The listing below is to be output in its exact form.

> _Recorded data_
····················
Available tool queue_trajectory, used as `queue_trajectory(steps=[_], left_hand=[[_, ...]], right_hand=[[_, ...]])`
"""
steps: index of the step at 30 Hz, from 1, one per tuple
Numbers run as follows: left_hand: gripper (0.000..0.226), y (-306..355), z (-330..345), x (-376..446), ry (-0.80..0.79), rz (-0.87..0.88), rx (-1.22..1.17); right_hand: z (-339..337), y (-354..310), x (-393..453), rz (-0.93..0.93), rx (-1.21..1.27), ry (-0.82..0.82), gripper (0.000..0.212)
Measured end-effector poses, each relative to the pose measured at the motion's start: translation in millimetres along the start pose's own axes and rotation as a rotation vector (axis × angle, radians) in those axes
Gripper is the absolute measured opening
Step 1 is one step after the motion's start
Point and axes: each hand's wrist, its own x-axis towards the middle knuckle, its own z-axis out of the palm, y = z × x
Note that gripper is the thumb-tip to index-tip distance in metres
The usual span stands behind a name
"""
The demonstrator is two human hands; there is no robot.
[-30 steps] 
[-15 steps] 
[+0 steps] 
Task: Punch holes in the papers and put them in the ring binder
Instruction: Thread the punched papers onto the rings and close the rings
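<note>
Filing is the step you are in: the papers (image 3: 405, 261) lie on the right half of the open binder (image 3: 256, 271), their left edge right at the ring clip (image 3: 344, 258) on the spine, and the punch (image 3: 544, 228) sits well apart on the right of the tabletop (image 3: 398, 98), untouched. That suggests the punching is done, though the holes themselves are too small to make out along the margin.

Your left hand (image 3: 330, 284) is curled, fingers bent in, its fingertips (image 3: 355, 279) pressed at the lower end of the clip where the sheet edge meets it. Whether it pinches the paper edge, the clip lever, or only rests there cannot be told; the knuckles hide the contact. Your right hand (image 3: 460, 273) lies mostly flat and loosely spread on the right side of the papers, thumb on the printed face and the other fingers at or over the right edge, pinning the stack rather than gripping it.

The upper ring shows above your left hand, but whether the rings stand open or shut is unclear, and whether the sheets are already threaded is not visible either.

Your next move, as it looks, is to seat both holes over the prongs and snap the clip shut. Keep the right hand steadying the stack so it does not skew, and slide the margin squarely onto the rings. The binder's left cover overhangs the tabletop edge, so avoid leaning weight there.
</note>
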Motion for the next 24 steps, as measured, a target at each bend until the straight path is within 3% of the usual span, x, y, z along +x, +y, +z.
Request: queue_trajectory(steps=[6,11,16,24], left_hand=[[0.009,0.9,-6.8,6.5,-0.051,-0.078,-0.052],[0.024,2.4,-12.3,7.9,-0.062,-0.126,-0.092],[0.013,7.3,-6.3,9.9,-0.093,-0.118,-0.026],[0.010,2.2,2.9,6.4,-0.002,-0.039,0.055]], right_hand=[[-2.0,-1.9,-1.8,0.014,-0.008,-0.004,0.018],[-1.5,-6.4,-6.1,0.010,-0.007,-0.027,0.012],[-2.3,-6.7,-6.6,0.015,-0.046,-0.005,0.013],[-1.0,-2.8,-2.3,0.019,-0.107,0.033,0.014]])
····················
> _Expected output_
Available tool queue_trajectory, used as `queue_trajectory(steps=[_], left_hand=[[_, ...]], right_hand=[[_, ...]])`
"""
steps: index of the step at 30 Hz, from 1, one per tuple
Numbers run as follows: left_hand: gripper (0.000..0.226), y (-306..355), z (-330..345), x (-376..446), ry (-0.80..0.79), rz (-0.87..0.88), rx (-1.22..1.17); right_hand: z (-339..337), y (-354..310), x (-393..453), rz (-0.93..0.93), rx (-1.21..1.27), ry (-0.82..0.82), gripper (0.000..0.212)
Measured end-effector poses, each relative to the pose measured at the motion's start: translation in millimetres along the start pose's own axes and rotation as a rotation vector (axis × angle, radians) in those axes
Gripper is the absolute measured opening
Step 1 is one step after the motion's start
Point and axes: each hand's wrist, its own x-axis towards the middle knuckle, its own z-axis out of the palm, y = z × x
Note that gripper is the thumb-tip to index-tip distance in metres
The usual span stands behind a name
"""
The demonstrator is two human hands; there is no robot.
[-30 steps] 
[-15 steps] 
[+0 steps] 
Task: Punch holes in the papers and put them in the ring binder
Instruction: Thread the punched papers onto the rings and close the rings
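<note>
Filing is the step you are in: the papers (image 3: 405, 261) lie on the right half of the open binder (image 3: 256, 271), their left edge right at the ring clip (image 3: 344, 258) on the spine, and the punch (image 3: 544, 228) sits well apart on the right of the tabletop (image 3: 398, 98), untouched. That suggests the punching is done, though the holes themselves are too small to make out along the margin.

Your left hand (image 3: 330, 284) is curled, fingers bent in, its fingertips (image 3: 355, 279) pressed at the lower end of the clip where the sheet edge meets it. Whether it pinches the paper edge, the clip lever, or only rests there cannot be told; the knuckles hide the contact. Your right hand (image 3: 460, 273) lies mostly flat and loosely spread on the right side of the papers, thumb on the printed face and the other fingers at or over the right edge, pinning the stack rather than gripping it.

The upper ring shows above your left hand, but whether the rings stand open or shut is unclear, and whether the sheets are already threaded is not visible either.

Your next move, as it looks, is to seat both holes over the prongs and snap the clip shut. Keep the right hand steadying the stack so it does not skew, and slide the margin squarely onto the rings. The binder's left cover overhangs the tabletop edge, so avoid leaning weight there.
</note>
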Motion for the next 24 steps, as measured, a target at each bend until the straight path is within 3% of the usual span, x, y, z along +x, +y, +z.
Request: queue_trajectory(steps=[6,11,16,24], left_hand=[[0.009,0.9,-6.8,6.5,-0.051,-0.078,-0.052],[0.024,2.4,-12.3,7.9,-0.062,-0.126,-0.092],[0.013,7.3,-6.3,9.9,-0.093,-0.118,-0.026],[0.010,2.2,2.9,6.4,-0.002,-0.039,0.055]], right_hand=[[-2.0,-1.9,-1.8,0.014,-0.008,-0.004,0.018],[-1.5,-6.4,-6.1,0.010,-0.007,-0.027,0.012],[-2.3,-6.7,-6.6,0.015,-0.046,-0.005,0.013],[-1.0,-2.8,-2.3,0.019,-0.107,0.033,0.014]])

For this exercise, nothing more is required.